What needs to be done:
Print the data verbatim. Leave every image out.

Supplied records:
════════════════
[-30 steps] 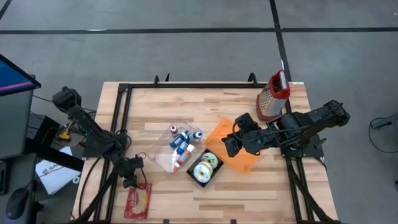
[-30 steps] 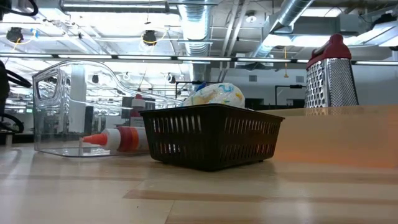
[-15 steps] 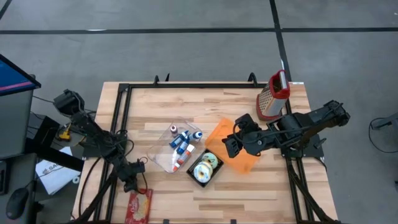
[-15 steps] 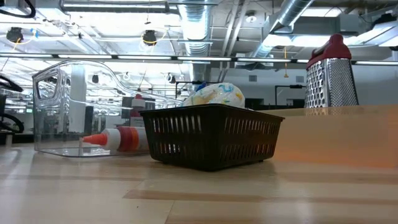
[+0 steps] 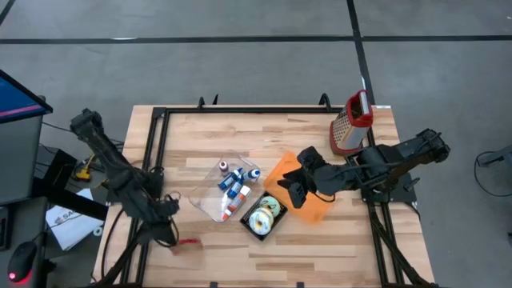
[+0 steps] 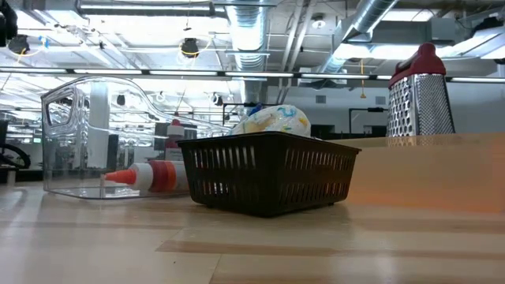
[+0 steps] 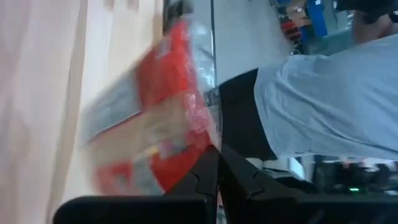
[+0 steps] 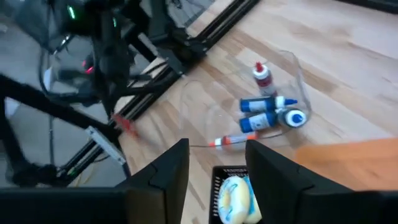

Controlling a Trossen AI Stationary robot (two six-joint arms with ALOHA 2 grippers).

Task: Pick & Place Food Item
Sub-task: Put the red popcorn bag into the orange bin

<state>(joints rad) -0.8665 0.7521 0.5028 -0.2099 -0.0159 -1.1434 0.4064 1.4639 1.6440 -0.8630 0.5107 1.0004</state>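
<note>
The red snack packet (image 7: 155,118) is being pinched at its edge by the closed left gripper (image 7: 217,163), at seven o'clock on the table (image 5: 320,248). It is likely being handled as light, floppy and slippery. The right gripper (image 8: 217,163) is being kept half open above the black basket (image 5: 264,217).

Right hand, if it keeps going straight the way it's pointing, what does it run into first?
Probably the black basket with the doughnut, seen directly between the open right hand's fingers in the wrist view. Beyond it lies the clear bin of bottles. Depth is unclear, so it might pass just over the basket.
</note>
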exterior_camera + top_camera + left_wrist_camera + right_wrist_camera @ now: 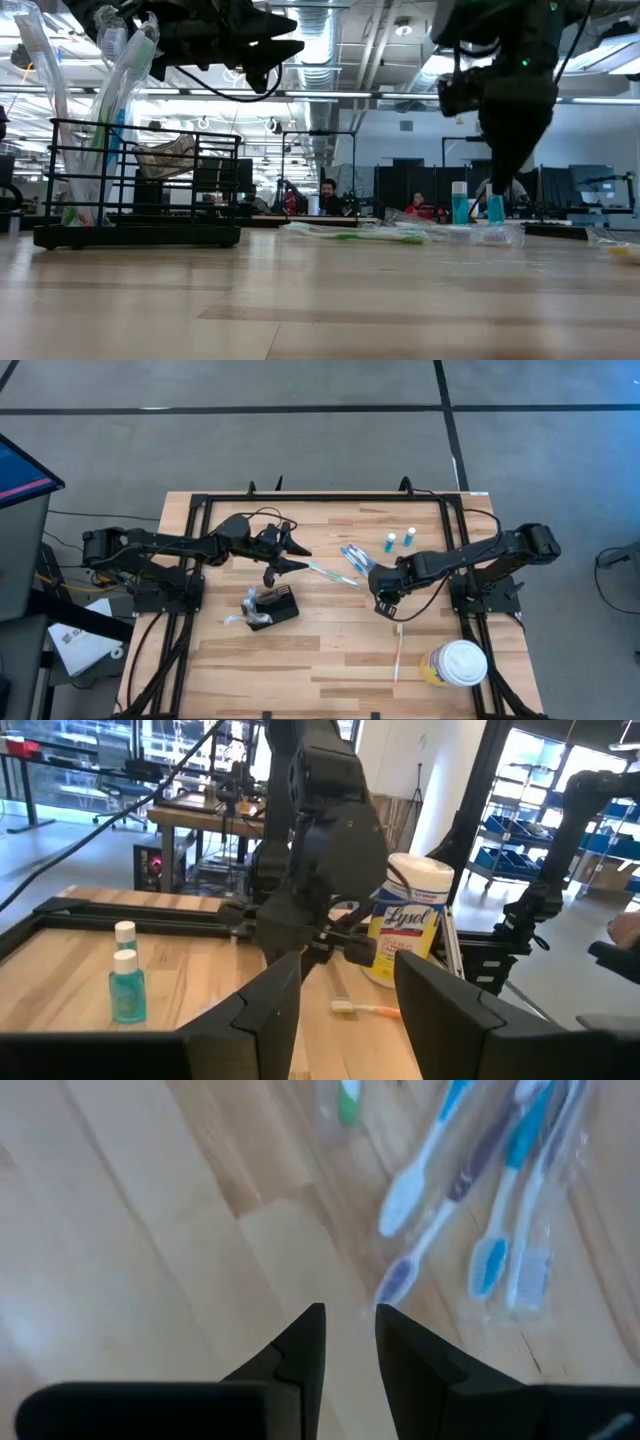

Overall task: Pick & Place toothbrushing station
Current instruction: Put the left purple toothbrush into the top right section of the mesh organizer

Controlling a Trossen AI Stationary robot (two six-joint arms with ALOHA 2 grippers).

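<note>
The toothbrushing station (272, 607), a small black wire holder, stands on the wooden table left of centre, with wrapped brushes sticking up out of it (120, 70). My left gripper (292, 556) hovers open and level just beyond the holder's far side, pointing toward the table's right edge and holding nothing (345, 1010). My right gripper (385, 606) points down over bare wood right of centre. Its fingers stand a narrow gap apart with nothing between them (350, 1325). Packaged toothbrushes (500, 1210) lie just beyond it.
A green-tipped toothbrush (325, 572) and clear packets of brushes (356, 555) lie mid-table. Two small teal bottles (398, 541) stand at the far right. An orange toothbrush (398, 650) lies toward the near edge, beside a white-lidded yellow canister (455, 665).
</note>
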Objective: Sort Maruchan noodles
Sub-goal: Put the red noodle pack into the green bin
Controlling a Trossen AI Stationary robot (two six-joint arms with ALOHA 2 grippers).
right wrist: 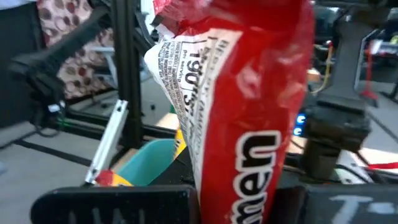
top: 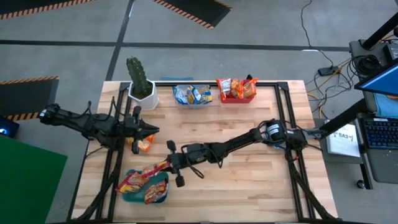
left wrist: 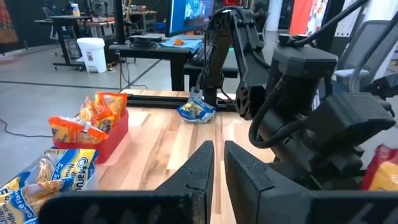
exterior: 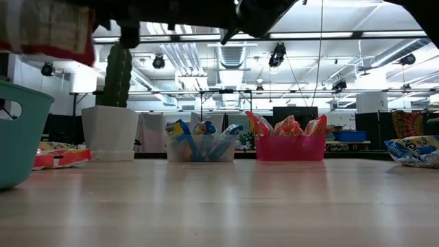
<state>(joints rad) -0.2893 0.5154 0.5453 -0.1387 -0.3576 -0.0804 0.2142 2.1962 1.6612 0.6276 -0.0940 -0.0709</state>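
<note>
My right gripper (top: 169,163) reaches in from the table's right and is shut on a red-yellow Maruchan packet (right wrist: 249,106), held above the teal bin (top: 127,194) at the near left. That bin holds more red-yellow packets (top: 155,191). My left gripper (left wrist: 217,168) is shut on nothing and hovers over an orange packet (top: 144,144) lying flat on the table. At the far edge, the clear bin (top: 191,103) holds blue-white packets and the red bin (top: 236,98) holds orange ones. One blue-white packet (left wrist: 196,111) lies flat near the right arm's base. My right gripper pinches one end of the red-yellow packet (right wrist: 245,193) between its two fingers, which lie about level and come from the table's right side. The rest of the packet (exterior: 48,31) sticks out past the fingertips, lifted clear above the teal bin's rim.
A cactus in a white pot (top: 140,87) stands at the far left, next to the clear bin. Black frame rails (top: 283,106) run along the table's left, right and far edges. Bare wood (top: 249,186) lies at the near middle and right.
</note>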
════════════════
Answer for this exercise:
[-30 steps] 
[-30 steps] 
[-15 steps] 
[-15 steps] 
[+0 steps] 
[+0 steps] 
[+0 steps] 
[+0 steps] 

Controlling a Trossen AI Stationary robot (two six-joint arms with ALOHA 2 grippers).

Task: Pick & Place Food Item
Sub-task: Put the red popcorn bag into the orange bin

<state>(joints rad) -0.8665 0.7521 0.5028 -0.2099 -0.0159 -1.1434 0.4064 1.4639 1.6440 -0.8630 0.5107 1.0004</state>
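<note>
The red snack packet (image 7: 155,118) is being pinched at its edge by the closed left gripper (image 7: 217,163), at seven o'clock on the table (image 5: 320,248). It is likely being handled as light, floppy and slippery. The right gripper (image 8: 217,163) is being kept half open above the black basket (image 5: 264,217).

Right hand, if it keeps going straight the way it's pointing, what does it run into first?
Probably the black basket with the doughnut, seen directly between the open right hand's fingers in the wrist view. Beyond it lies the clear bin of bottles. Depth is unclear, so it might pass just over the basket.
</note>
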exterior_camera + top_camera + left_wrist_camera + right_wrist_camera @ now: 

Overall task: Pick & Place toothbrushing station
Current instruction: Put the left purple toothbrush into the top right section of the mesh organizer

Controlling a Trossen AI Stationary robot (two six-joint arms with ALOHA 2 grippers).

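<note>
The toothbrushing station (272, 607), a small black wire holder, stands on the wooden table left of centre, with wrapped brushes sticking up out of it (120, 70). My left gripper (292, 556) hovers open and level just beyond the holder's far side, pointing toward the table's right edge and holding nothing (345, 1010). My right gripper (385, 606) points down over bare wood right of centre. Its fingers stand a narrow gap apart with nothing between them (350, 1325). Packaged toothbrushes (500, 1210) lie just beyond it.
A green-tipped toothbrush (325, 572) and clear packets of brushes (356, 555) lie mid-table. Two small teal bottles (398, 541) stand at the far right. An orange toothbrush (398, 650) lies toward the near edge, beside a white-lidded yellow canister (455, 665).
</note>
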Objective: Sort Maruchan noodles
Sub-goal: Put the red noodle pack into the green bin
Controlling a Trossen AI Stationary robot (two six-joint arms with ALOHA 2 grippers).
right wrist: 
top: 
left wrist: 
exterior: 
<state>(joints rad) -0.2893 0.5154 0.5453 -0.1387 -0.3576 -0.0804 0.2142 2.1962 1.6612 0.6276 -0.0940 -0.0709</state>
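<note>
My right gripper (top: 169,163) reaches in from the table's right and is shut on a red-yellow Maruchan packet (right wrist: 249,106), held above the teal bin (top: 127,194) at the near left. That bin holds more red-yellow packets (top: 155,191). My left gripper (left wrist: 217,168) is shut on nothing and hovers over an orange packet (top: 144,144) lying flat on the table. At the far edge, the clear bin (top: 191,103) holds blue-white packets and the red bin (top: 236,98) holds orange ones. One blue-white packet (left wrist: 196,111) lies flat near the right arm's base. My right gripper pinches one end of the red-yellow packet (right wrist: 245,193) between its two fingers, which lie about level and come from the table's right side. The rest of the packet (exterior: 48,31) sticks out past the fingertips, lifted clear above the teal bin's rim.
A cactus in a white pot (top: 140,87) stands at the far left, next to the clear bin. Black frame rails (top: 283,106) run along the table's left, right and far edges. Bare wood (top: 249,186) lies at the near middle and right.
</note>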

No more work is needed on this exercise.